Review of the Day: Nest, Nook and Cranny by Susan Blackaby
Nest, Nook and Cranny
By Susan Blackaby
Illustrated by Jamie Hogan
Charlesbridge
$15.95
ISBN: 978-1-58089-350-3
Ages 5-12
On shelves now
I don’t know about kids in other parts of the country but in New York City kids get a particular assignment, usually around their second or third grade year. When the leaves have long since fallen but spring is still a long ways away we’ll get parents and children alike stomping into our libraries with specific requests: “I need a book on wetlands.” “Deserts”. “Arctic tundra”. “Do you have anything on woodlands?” I’m never entirely certain what to call these assignments. Searches for natural environments, perhaps? Whatever the case, our shelves begin to deplete and we search in vain for new titles to purchase for when the next round of requests pour in the following year. All this was in the back of my mind as I read Susan Blackby’s book of understated natural poems in Nest, Nook and Cranny. It’s a book that was accidentally shelved in my library system in the habitat and ecology section of my library, before someone noticed and reassigned it to the poetry section. It is indeed a series of poems, but I’m not so sure our kooky catalogers weren’t right in the first place. Teachers of the habitat assignments should consider using poems like Blackaby’s to bring to life the environments they are required to educate their students upon. With her words as an aid, kids won’t just the facts about a place. They’ll get the feel, the sounds, and the veritable smells as well. Here’s to poetry with a purpose then.
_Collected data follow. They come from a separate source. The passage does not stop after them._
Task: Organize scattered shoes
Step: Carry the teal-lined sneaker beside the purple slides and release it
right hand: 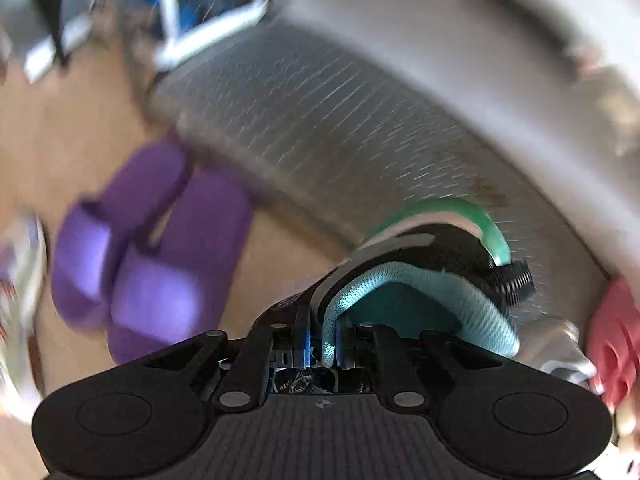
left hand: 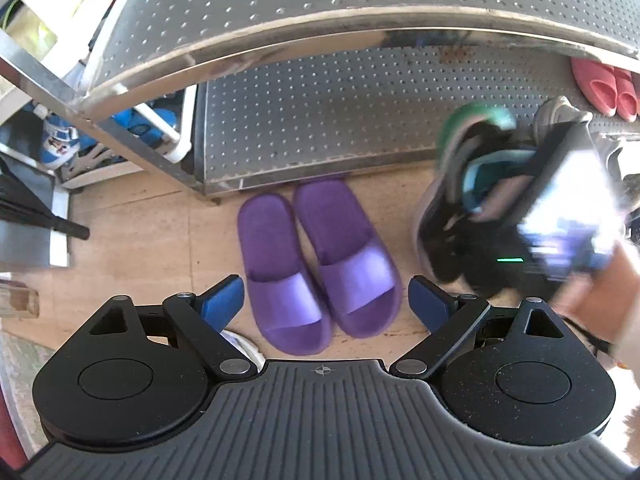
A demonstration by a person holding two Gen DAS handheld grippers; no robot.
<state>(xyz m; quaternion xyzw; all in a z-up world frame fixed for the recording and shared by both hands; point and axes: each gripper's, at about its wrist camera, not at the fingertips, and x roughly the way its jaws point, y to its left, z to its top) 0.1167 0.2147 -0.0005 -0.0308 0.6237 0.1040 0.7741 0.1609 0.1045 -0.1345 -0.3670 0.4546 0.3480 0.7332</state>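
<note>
A perforated steel shoe rack fills the upper half of my left wrist view, its lower shelf reaching down to a tan tiled floor. Beyond the rack's left post sits a white frame shelf with blue-and-white shoes on it. At the far right of the lower shelf a pair of red slides is parked side by side, toes outward, with a grey shoe just beside them.

On the floor, just in front of the lower shelf, a pair of purple slides lies together, touching along their inner edges — straight below my left gripper, whose blue-padded fingers stand wide apart with nothing between them.

To the right, my right gripper is clamped on the teal-lined collar of a black sneaker with a green heel tab; its fingers are pinched together on that padded rim. The sneaker hangs clear of the floor, in front of the lower shelf's right part, between the purple slides and the red ones. The right wrist view is heavily smeared, so the rack's holes read as streaks — only the sneaker and the gripper are sharp. A bare forearm shows at the right edge of the left view
</note>
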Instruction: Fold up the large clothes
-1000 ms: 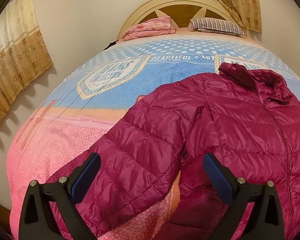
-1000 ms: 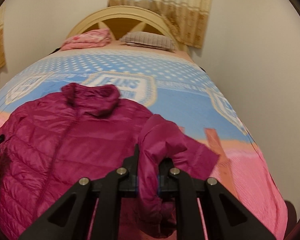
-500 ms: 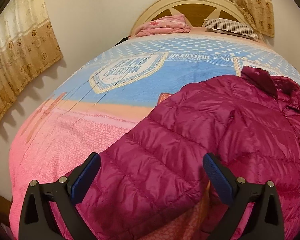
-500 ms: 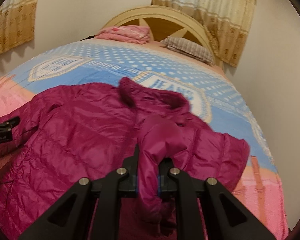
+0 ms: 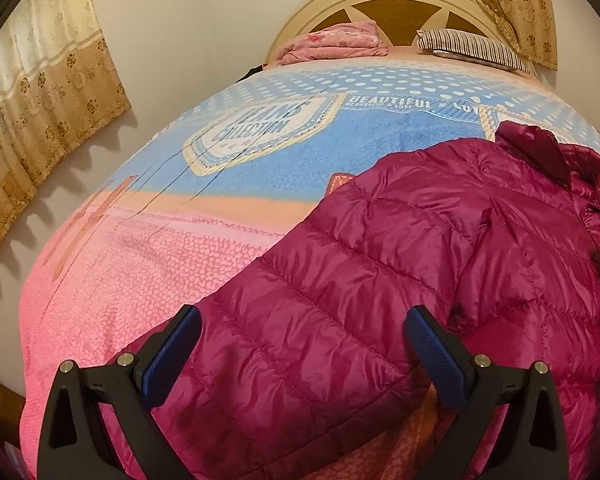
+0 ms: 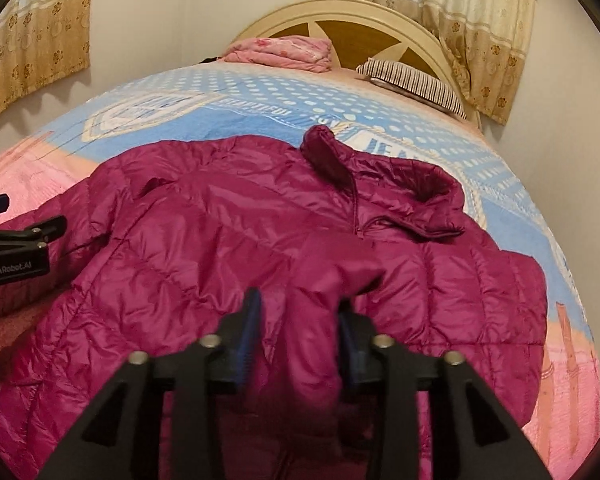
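A magenta quilted puffer jacket (image 6: 228, 240) lies front up on the bed, collar toward the headboard. Its right sleeve (image 6: 316, 340) is folded in over the chest and sits between the fingers of my right gripper (image 6: 298, 344), whose jaws have parted slightly around it. My left gripper (image 5: 300, 356) is wide open, hovering over the jacket's left sleeve (image 5: 300, 320), which stretches out toward the bed's left side. The left gripper also shows at the left edge of the right wrist view (image 6: 20, 240).
The bed has a blue and pink patterned cover (image 5: 140, 264). A folded pink blanket (image 6: 284, 50) and a striped pillow (image 6: 412, 80) lie by the cream headboard (image 6: 340, 12). Curtains (image 5: 32, 120) hang on the left wall and behind the headboard.
My right gripper carried the right sleeve leftward over the jacket's chest and its jaws have parted. My left gripper shifted left along the left sleeve, staying open.
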Demonstrator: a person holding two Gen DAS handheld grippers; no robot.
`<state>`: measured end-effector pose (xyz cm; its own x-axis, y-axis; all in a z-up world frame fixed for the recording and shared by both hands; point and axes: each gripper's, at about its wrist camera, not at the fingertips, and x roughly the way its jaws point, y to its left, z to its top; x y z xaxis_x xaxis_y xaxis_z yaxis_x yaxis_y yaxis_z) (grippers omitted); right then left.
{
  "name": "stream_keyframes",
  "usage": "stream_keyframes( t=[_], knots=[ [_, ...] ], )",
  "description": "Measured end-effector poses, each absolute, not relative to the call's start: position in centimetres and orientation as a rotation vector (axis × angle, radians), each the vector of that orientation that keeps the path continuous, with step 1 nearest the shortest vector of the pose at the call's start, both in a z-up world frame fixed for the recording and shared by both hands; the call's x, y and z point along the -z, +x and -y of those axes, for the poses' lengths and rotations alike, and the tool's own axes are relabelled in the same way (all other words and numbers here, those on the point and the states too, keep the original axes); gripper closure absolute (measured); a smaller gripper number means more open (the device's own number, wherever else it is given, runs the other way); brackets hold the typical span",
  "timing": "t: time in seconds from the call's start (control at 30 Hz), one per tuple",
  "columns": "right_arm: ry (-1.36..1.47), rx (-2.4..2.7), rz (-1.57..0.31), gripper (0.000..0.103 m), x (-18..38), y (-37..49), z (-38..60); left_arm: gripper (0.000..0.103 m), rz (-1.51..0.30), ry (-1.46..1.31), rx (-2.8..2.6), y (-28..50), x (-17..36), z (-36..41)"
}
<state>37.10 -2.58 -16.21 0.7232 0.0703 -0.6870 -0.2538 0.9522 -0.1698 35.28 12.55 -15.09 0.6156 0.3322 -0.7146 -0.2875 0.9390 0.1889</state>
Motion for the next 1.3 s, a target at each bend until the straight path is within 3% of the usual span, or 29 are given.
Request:
stream_keyframes(
  t=[0.23, 0.37, 0.53, 0.67, 1.3],
  knots=[
    [-0.266, -0.185, -0.754, 0.062, 16.2, 36.9, 2.2, 0.001, -0.832, 0.069, -0.361, 35.2, 14.8, -12.0],
    [-0.258, -0.201, -0.755, 0.04, 16.1, 36.6, 2.0, 0.001, -0.832, 0.076, -0.358, 35.0, 14.7, -11.6],
    [-0.291, -0.228, -0.74, 0.04, 16.0, 35.7, 0.6, 0.001, -0.834, 0.081, -0.366, 34.7, 14.7, -11.6],
    [-0.32, -0.272, -0.721, 0.029, 15.8, 34.4, -0.5, 0.001, -0.838, 0.076, -0.377, 34.2, 14.8, -12.1],
    [-0.365, -0.375, -0.685, 0.024, 15.4, 30.8, -4.2, 0.001, -0.84, 0.081, -0.45, 32.3, 14.5, -14.2]
  ],
)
Desert, Grassland, Shoreline, Wetland, and Woodland. Meet five different habitats, home to an untold wealth of animals, bugs and variegated critters. In the “Before You Begin” section at the start, Ms. Blackaby freely acknowledges that the animals she ascribes to one environment or another sometimes mean bupkiss. “Thanks to accommodations or adaptations or both, some creatures can live anyplace.” That taken care of, she plunges into the poems. Using everything from villanelles to free verse, triolets to cinquains, Blackaby gives each habitat its own special feel. We read about a “dreamy home for beavers feeling dozy” or secluded places from “sandy strand to rocky scarp”. There are great lumbering bears emerging in the spring and coyotes that “hunt for jumpy prey” before becoming “jumpy prey” themselves. The end of the book contains a section of facts on different habitats and a Writing Poetry section that takes each poem and describes it at length.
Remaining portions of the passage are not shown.